In 1983, he started writing a weekly computer column in Futures Micro Guardian, from its first issue, in The Guardian. He also became editor of the monthly Practical Computing in 1984. In September 1985 he joined The Guardian's staff to launch Computer Guardian, the newspaper's weekly computer supplement. He continued to cover technology for The Guardian until 2010 when he switched to solely writing the newspaper's Ask Jack column.

Schofield also wrote on computing for Reuters and blogged for ZDNet. He produced a number of books on photography and on computing.

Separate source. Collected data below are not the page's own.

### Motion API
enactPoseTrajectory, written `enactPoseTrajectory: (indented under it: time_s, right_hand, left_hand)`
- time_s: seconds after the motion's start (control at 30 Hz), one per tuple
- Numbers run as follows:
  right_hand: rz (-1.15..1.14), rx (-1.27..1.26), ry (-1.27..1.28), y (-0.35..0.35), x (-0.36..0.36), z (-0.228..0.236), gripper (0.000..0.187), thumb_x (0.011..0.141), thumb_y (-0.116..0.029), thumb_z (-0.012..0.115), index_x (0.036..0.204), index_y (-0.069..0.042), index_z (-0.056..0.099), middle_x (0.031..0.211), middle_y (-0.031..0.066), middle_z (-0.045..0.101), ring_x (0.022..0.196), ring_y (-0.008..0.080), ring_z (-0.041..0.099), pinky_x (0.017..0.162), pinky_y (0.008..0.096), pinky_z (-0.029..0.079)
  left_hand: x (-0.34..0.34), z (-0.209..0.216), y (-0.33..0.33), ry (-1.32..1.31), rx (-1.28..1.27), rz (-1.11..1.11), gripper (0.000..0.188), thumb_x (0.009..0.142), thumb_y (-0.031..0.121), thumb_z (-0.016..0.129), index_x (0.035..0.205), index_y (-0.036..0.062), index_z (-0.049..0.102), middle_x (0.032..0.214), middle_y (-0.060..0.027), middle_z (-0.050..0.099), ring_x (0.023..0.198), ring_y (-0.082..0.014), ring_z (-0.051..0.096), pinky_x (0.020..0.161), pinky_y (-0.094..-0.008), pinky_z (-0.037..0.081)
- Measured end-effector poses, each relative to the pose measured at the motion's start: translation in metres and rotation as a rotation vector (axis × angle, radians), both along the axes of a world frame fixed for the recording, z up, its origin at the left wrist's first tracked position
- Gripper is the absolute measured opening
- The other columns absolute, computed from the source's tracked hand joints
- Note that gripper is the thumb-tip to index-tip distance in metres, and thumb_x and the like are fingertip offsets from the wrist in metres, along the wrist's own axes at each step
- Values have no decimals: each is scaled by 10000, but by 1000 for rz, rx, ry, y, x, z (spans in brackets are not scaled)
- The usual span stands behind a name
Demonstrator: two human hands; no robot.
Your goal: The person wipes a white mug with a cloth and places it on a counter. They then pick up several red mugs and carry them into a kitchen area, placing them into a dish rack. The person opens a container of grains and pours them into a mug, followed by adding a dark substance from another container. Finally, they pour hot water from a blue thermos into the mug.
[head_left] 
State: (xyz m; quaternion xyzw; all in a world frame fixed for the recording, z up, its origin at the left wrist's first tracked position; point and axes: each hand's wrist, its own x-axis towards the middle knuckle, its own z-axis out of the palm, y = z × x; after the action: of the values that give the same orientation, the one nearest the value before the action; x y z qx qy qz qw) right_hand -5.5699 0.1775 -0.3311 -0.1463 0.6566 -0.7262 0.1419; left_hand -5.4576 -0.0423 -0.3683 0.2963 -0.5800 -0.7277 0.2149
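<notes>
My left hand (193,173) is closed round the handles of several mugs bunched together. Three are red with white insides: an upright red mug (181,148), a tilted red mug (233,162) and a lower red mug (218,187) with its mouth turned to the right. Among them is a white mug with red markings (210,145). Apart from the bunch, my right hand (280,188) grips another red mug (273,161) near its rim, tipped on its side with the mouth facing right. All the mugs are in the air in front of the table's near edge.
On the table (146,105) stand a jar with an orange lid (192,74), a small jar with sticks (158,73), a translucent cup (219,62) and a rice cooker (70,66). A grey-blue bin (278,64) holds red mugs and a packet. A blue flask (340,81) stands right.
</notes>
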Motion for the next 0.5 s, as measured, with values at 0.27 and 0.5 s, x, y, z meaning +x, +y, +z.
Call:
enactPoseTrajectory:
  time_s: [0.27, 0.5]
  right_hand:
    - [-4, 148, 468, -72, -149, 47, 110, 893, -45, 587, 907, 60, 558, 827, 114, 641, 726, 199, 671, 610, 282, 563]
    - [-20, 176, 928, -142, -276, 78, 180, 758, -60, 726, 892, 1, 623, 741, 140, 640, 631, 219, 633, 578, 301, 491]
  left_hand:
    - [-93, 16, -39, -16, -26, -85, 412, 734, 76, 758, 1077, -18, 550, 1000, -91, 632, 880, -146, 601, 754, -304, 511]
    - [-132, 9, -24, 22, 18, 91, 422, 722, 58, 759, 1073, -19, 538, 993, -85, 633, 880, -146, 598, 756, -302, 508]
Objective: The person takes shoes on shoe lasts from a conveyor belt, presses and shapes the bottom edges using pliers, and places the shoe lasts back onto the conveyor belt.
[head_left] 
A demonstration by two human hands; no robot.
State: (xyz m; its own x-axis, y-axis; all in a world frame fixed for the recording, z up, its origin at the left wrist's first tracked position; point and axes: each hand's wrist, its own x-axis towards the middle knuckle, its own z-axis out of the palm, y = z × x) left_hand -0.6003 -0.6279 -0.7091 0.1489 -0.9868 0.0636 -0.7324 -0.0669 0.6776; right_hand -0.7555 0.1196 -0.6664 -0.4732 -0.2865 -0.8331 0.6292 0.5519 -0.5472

Whilst working for The Guardian, Schofield published what he referred to as his Laws of Computing which sought to help people understand the consequences of decisions about their data:

1. Never put data into a program unless you can see exactly how to get it out
2. Data doesn't really exist unless you have two copies of it
3. The easier it is for you to access your data, the easier it is for someone else to access your data

==Publications==
- The Darkroom Book: the comprehensive step-by-step guide to processing your colour or black-and-white photographs. Schofield was consulting editor.
  - London: Spring, 1981, 1982. Feltham, UK: Newnes, 1983. ISBN 9780600353997.
  - New York: Ziff Davis, 1981. ISBN 9780871651068.
  - New York: Amphoto, 1981, 1985, 1987, 1988. ISBN 9780817437572.
- Photographing People. Littlehampton Book Services, 1982. ISBN 978-0600384731.
- Nude and Glamour Photography. You & Your Camera Photography Series. Glasgow: Collins, 1981, 1982. Schofield was consultant editor. ISBN 978-0004116396.
- How Famous Photographers Work. New York: Amphoto, 1983. Edited by Schofield. ISBN 9780817440022.
- Improve Your Camera Techniques. Feltham, UK: Newnes, 1985. Edited by Schofield. ISBN 9780600332657.
- The Guardian Guide to Microcomputing. Oxford, UK; New York: Blackwell, 1985. Hardback, ISBN 978-0631143031. Paperback, ISBN 9780631143048. "A selection of the author's columns from the MicroFutures page of the Guardian, rewritten and revised".
- The Hutchinson Dictionary of Computing, Multimedia, and the Internet. By Schofield, Wendy M. Grossman and David Goul. Oxford, UK: Helicon, 1996, 1997. ISBN 978-1859861592.